2. “As-Is” Condition. The Third Amendment Premises shall be leased to Tenant as of, and Landlord shall deliver possession thereof to Tenant on, the Third Amendment Premises Commencement Date in its “as is” condition as of the date of this Amendment (provided that the same shall be in broom clean condition and free of all tenants and/or occupants and their personal property, and provided further that decommissioning reports from the Existing Tenant have been delivered to Tenant in advance of the Third Amendment Premises Commencement Date evidencing that the Third Amendment Premises have been decommissioned in accordance with applicable laws), without any obligation on the part of Landlord to perform any construction therein or to prepare the same for Tenant’s occupancy or otherwise or to pay any allowances therefor, except for the payment of the Third Amendment Landlord Contribution as set forth below.

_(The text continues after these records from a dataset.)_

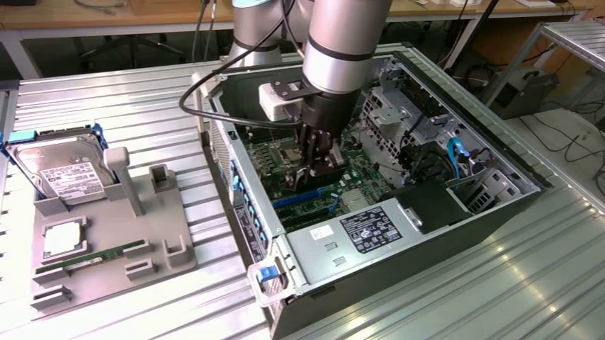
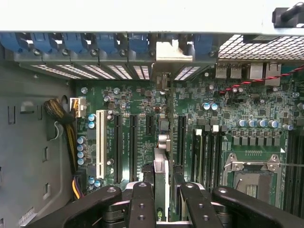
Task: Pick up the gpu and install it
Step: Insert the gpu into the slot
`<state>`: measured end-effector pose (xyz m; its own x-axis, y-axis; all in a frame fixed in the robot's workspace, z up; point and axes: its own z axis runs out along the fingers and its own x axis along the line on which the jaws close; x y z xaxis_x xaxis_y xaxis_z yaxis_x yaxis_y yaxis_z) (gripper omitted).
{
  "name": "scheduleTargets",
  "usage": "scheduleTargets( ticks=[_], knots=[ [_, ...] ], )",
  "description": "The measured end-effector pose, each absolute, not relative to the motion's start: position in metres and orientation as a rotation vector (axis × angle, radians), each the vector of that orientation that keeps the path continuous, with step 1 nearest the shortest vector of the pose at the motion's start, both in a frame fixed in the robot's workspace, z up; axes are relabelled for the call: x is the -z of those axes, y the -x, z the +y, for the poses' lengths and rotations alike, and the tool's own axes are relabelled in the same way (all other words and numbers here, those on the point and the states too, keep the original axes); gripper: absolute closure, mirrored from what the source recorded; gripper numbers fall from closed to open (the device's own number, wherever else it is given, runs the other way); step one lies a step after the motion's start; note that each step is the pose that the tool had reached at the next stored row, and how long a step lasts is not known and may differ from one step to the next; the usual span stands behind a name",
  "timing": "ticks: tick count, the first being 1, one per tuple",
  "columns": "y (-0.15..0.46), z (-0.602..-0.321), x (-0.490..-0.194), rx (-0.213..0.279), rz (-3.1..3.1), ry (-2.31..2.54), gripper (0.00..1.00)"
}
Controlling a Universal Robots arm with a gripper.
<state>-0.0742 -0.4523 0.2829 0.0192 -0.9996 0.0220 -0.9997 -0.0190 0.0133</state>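
My gripper [image 1: 316, 167] reaches down into the open computer case [image 1: 492, 212], over the green motherboard [image 1: 355, 177]. Its black fingers [image 2: 142, 204] are shut on the gpu [image 2: 161, 164], a thin card seen edge-on in the wrist view. The card stands upright among the black expansion slots [image 2: 133, 147]. Its silver bracket [image 2: 174, 51] sits at the case's rear wall, between the blue slot latches [image 2: 95, 42]. In the exterior view the gpu [image 1: 324, 168] shows as a dark piece between the fingertips. I cannot tell whether the card's lower edge is down in a slot.
A grey parts holder [image 1: 142, 234] at the exterior view's left carries a silver hard drive [image 1: 61, 173] and a green memory stick [image 1: 95, 256]. Inside the case are the power supply [image 1: 364, 230], drive cages [image 1: 402, 106] and the processor socket [image 2: 251, 175]. Black cables [image 1: 203, 99] loop beside the wrist.
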Motion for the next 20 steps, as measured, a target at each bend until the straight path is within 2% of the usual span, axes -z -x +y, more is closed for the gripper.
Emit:
scheduleTargets(
  ticks=[20],
  knots=[
    [0.0742,-0.4523,-0.2745,-0.010,-2.184,-2.223,0.74]
  ],
)
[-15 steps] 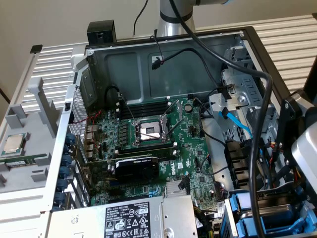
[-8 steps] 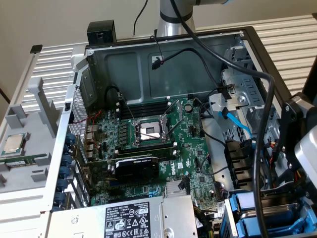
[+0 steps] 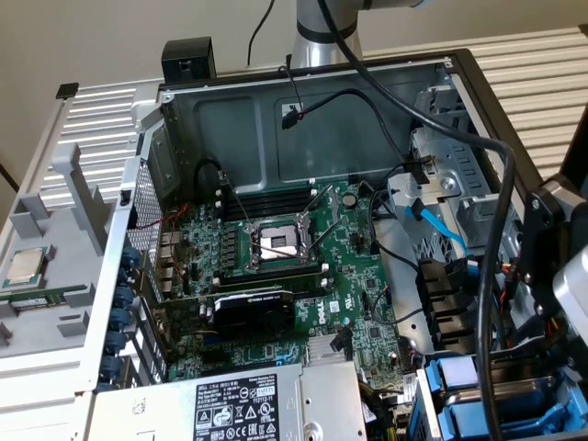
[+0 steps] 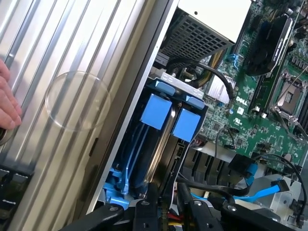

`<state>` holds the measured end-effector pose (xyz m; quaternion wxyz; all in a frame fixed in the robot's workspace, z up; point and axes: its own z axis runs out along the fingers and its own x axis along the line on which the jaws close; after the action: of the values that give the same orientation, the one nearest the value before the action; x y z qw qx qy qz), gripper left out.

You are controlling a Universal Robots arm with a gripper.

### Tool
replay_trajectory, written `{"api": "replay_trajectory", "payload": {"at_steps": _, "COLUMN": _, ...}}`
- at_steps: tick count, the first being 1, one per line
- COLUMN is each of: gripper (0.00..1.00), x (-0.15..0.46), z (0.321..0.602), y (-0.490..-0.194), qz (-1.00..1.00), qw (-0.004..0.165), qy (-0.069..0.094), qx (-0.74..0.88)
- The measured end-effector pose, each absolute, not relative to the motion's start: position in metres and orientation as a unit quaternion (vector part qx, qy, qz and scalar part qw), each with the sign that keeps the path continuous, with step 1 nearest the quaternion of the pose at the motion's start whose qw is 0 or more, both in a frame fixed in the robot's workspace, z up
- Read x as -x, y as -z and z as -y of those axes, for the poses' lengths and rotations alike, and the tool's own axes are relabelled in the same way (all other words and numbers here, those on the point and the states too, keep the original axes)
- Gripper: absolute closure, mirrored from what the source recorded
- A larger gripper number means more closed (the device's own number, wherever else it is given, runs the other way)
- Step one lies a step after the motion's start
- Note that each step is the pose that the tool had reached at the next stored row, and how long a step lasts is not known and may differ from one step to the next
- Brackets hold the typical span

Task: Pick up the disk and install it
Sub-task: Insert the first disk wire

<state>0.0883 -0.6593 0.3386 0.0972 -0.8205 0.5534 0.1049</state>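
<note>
ROBOT ARM AT THE DRIVE BAY: An open computer case (image 3: pixel 303 101) lies on its side on a ribbed white table (image 3: pixel 537 64), its green motherboard (image 3: pixel 358 322) exposed. The processor socket (image 3: pixel 278 243) stands open, and a black graphics card (image 3: pixel 253 308) sits just below it in the exterior view. The disk (image 4: pixel 160 154), a grey metal drive clipped in a blue carrier, stands on edge in the drive bay (image 4: pixel 122 173) at a corner of the case. Two blue tabs (image 4: pixel 155 110) face the wrist camera. The robot's hand (image 4: pixel 167 188) hangs at the near end of the bay, close to the disk. Whether it has hold of the carrier or only hovers beside it cannot be told. A silver power supply box (image 3: pixel 248 404) with a warning label sits near the bay. A small silver processor chip (image 3: pixel 23 266) rests on a grey tray (image 3: pixel 55 303) outside the case, at the exterior view's left. A person's fingers (image 4: pixel 7 103) lie on the table beside the case.
</note>
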Motion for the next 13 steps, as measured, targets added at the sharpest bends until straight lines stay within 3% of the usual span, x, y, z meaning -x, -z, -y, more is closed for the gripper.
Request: {"api": "replay_trajectory", "payload": {"at_steps": 13, "gripper": 0.7, "x": -0.0914, "z": 0.6594, "y": -0.3354, "qz": -0.546, "qw": 0.099, "qy": -0.116, "qx": 0.824}}
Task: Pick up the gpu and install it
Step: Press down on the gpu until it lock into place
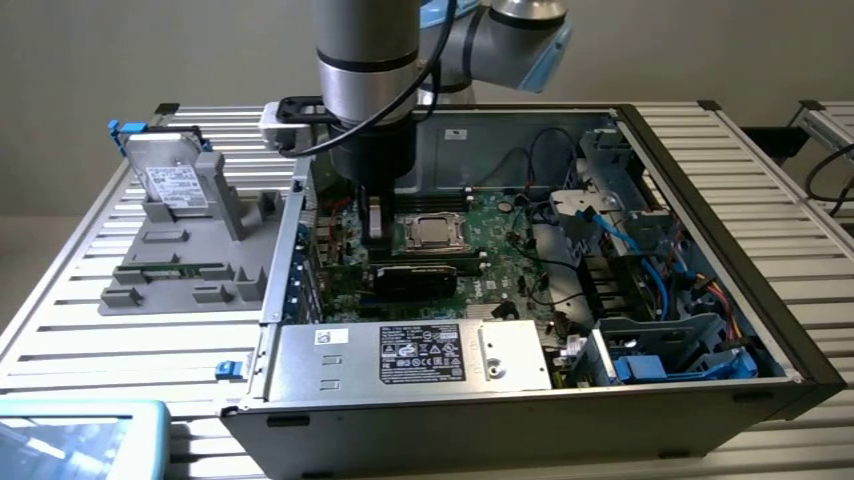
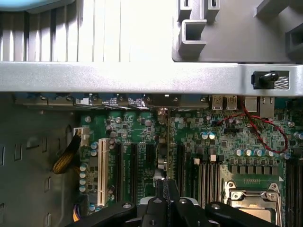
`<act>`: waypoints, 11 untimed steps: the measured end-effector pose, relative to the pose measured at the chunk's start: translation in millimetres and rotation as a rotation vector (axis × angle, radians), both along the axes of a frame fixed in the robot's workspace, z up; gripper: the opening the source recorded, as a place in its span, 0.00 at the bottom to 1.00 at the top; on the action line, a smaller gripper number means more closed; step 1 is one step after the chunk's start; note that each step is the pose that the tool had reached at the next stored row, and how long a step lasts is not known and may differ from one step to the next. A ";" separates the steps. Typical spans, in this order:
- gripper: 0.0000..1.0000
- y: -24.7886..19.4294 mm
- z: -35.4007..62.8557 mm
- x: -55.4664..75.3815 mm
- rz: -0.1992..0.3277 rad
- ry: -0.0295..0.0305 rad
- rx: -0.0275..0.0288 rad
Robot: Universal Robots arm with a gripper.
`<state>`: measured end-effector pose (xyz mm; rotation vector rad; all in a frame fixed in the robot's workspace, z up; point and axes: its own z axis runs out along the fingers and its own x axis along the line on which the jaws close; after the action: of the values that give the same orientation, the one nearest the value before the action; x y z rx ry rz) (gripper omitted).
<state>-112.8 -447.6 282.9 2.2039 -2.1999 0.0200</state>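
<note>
Nearest, a slatted aluminium table point(image 1: 107, 340) carries the open computer case point(image 1: 747, 300). Inside, the gripper point(image 2: 166, 191) is clamped on the gpu point(image 2: 169, 142), held edge-on above the motherboard point(image 1: 494, 245) slots. Farther left stands a grey fixture point(image 1: 200, 240); a plain wall point(image 1: 134, 50) lies beyond.

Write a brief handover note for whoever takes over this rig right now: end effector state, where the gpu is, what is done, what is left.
End effector: shut on the top edge of the gpu, down inside the open computer case.
The gpu stands on edge over an expansion slot of the motherboard, one end at the case's rear wall.
Done: gpu is in the case, lined up with the slot.
Left: cannot tell whether it is fully seated; card not yet released.
</note>
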 end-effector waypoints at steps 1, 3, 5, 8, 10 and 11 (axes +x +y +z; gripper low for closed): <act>0.12 0.8 -1.3 -0.1 0.000 -0.0001 -0.0018; 0.12 1.1 -3.6 -1.2 0.000 -0.0004 -0.0064; 0.12 1.1 -6.1 -2.6 -0.001 -0.0010 -0.0101; 0.12 1.1 -10.5 -3.3 -0.001 -0.0016 -0.0120; 0.12 1.1 -13.4 -3.8 -0.001 -0.0019 -0.0119; 0.12 1.1 -15.1 -4.0 -0.001 -0.0019 -0.0118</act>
<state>-116.8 -446.5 267.8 2.1974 -2.1963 0.0350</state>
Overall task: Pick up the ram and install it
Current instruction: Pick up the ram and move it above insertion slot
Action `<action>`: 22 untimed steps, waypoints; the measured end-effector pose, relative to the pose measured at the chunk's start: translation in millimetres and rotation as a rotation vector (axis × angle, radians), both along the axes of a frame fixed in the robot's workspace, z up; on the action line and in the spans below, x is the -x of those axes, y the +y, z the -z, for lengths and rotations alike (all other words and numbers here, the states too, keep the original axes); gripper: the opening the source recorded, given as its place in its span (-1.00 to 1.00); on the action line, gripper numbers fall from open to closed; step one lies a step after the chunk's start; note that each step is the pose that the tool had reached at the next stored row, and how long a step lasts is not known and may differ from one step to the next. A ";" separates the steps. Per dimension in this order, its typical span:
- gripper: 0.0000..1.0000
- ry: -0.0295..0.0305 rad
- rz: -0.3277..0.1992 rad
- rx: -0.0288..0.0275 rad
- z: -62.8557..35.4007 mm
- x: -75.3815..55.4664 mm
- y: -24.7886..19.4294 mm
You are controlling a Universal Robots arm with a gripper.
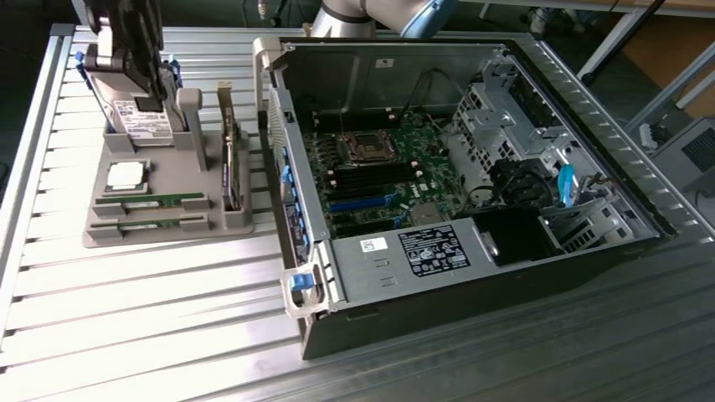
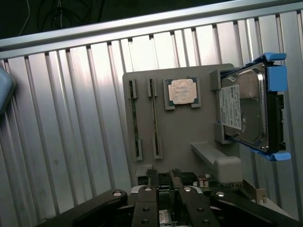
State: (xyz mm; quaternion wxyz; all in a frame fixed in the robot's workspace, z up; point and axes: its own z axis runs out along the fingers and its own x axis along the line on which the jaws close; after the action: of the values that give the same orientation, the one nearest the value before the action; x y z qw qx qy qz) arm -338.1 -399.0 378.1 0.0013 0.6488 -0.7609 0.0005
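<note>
- Gripper sits closest to the wrist camera, its jaws spread wide with nothing in their hold; in the exterior view it hangs above the hard drive.
- One ram stick rests on edge in a slot of the grey holder, apart from the gripper.
- Parallel to it, the other ram stick fills the slot just beside the first.
- Just beside those slots, between them and the hard drive, a CPU chip lies flat in its recess.
- At the holder's end, the hard drive stands upright in a blue caddy.
- An expansion card stands on edge along the holder's side toward the exterior view's right.
- The holder sits on a slatted aluminium table.
- On the exterior view's right of the holder, an open computer case lies on its side, its motherboard exposed.
</note>
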 end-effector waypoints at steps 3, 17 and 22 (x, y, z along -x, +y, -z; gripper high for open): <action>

3. Payment of Yearly Rent for Third Amendment Premises. For and during the Third Amendment Term (i.e., the period commencing on the Third Amendment Premises Commencement Date and ending on June 30, 2019), in addition to all other amounts due and payable by Tenant under the Lease with respect to the Existing Premises, Tenant shall pay to Landlord monthly installments of Yearly Rent with respect to the Third Amendment Premises as follows and otherwise as set forth in the Yearly Rent payment provisions of the Lease:

 

Time Period

   Monthly
Payment of Yearly Rent
 

Month 1 through the end of Month 3:

   $ 0.00 1 

Month 4 through the end of Month 15:

   $ 148,877.50   

Month 16 through the end of Month 27:

   $ 151,512.50   

Month 28 through the end of Month 39:

   $ 154,147.50   

Month 40 through the end of June 30, 2019:

   $ 156,782.50   

 

1  Month 1 shall begin on the Third Amendment Premises Commencement Date if the Third Amendment Premises Commencement Date occurs on the first day of a calendar month, and if the Third Amendment Premises Commencement Date shall not be the first day of a calendar month, (a) Month 1 shall instead begin on the first full calendar month after the calendar month during which the Third Amendment Premises Commencement Date occurs, and (b) Tenant shall nevertheless be responsible for payment of the partial month of Yearly Rent for the Third Amendment Premises prior to Month 1 on a pro rata basis at the monthly rate of $148,877.50.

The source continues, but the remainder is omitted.